Alexandre interprète, avec autant de fidélité que de précision, la théorie d’Aristote. Selon cette théorie[1], l’air « ne prend pas seulement, à l’instrument projetant, le principe et le commencement de ces deux choses qu’expriment les mots : être mû et mouvoir. Il tient également de cet instrument une puissance telle que, mû de lui-même, il ait le pouvoir de mouvoir, parce que, d’une certaine manière et pour peu de temps, il est devenu automobile. — Ὡς τὴν ἀρχὴν μὲν ϰαὶ τὸ ἐνδόσιμον ϰαὶ τοῦ ϰινεῖσθαι ὑπὸ τοῦ ῥιπτοῦντος εἰληφέναι ὥσπερ ϰαὶ τοῦ ϰινεῖν, ἐσχηϰέναι μέντοι παρ’ ἐϰείνουι δύναμιν τοιαύτην, ὡς ἐξ αὑτοῦ ϰινούμενον ϰινεῖν δύνασθαι, τρόπον τινὰ γινόμενον πρὸς ὀλίγον αὐτοϰίνητον ». L’air « possède une puissance propre qu’il a empruntée au moteur — Οἰϰείαν δύναμιν ἴσχει παρὰ τοῦ ϰινήσαντος αὐτὴν λαϐόν. »

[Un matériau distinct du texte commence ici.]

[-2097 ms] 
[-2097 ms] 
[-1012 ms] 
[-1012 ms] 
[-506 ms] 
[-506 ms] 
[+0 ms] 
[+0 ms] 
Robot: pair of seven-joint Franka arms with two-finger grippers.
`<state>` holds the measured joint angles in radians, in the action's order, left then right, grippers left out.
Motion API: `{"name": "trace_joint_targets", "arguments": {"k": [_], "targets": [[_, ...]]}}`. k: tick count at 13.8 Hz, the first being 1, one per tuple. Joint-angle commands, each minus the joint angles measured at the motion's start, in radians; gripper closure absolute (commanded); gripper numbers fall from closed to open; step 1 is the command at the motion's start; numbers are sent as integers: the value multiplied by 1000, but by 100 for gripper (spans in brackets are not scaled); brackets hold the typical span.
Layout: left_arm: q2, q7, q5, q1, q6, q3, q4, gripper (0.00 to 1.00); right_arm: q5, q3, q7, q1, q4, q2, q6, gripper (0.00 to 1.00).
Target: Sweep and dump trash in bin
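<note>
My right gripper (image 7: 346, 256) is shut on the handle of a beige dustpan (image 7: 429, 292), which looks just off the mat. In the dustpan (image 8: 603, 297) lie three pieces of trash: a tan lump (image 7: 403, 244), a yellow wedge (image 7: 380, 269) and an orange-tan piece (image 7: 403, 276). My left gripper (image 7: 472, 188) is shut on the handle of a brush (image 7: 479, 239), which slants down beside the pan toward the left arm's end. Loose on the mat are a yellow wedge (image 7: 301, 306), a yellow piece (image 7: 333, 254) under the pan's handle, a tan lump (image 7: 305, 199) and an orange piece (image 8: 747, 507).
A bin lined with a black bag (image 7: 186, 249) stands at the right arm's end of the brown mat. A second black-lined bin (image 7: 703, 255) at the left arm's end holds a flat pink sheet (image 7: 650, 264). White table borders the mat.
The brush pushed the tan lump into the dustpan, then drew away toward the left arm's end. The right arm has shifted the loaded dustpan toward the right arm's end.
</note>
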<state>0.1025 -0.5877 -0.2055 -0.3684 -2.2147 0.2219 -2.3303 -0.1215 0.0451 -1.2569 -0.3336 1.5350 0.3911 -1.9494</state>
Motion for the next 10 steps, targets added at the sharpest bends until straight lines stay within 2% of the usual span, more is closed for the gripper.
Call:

Cette qualité motrice communiquée à l’air par le moteur primitif, cette puissance propre (οἰϰεία δύναμις), Alexandre la compare à celle que le feu communique à l’eau ; après, en effet, qu’elle a été éloignée du feu, l’eau demeure chaude pendant un certain temps et, en outre, elle est capable d’échauffer les corps que l’on y plonge.

Au sujet du mouvement des projectiles, Thémistius[2] suit si exactement la trace d’Alexandre qu’il va souvent jusqu’à reproduire presque textuellement les expressions de ce dernier.

Pas plus qu’Alexandre, Thémistius ne veut expliquer la marche des projectiles au moyen du mouvement tourbillonnaire. « L’ἀντιπερίστασις se produit nécessairement, dit-il, par l’effet du mouvement des projectiles, car l’air s’y trouve déplacé d’une face à la face opposée ; mais ce n’est pas par là que le mouvement a lieu… L’ἀντιπερίστασις est un simple échange de positions, un simple déplacement en forme de ronde (μεταχώρησις) ; mais elle n’a rien qui soit capable d’exercer des forces ni de déterminer un mouvement — Δραστιϰὸν δὲ οὐδὲν οὔτε ϰινητιϰὸν ἡ ἀντιπερίστασις ἔχει. »

Si l’air meut le projectile, c’est par une puissance motrice qui

  1. Simplicius, loc. cit. p. 1347.
  2. Themistii In Aristotelis physica paraphrasis. Edidit Henricus Schenkl, Berolini, MCM ; lib. VIII, cap. X, pp. 234-235.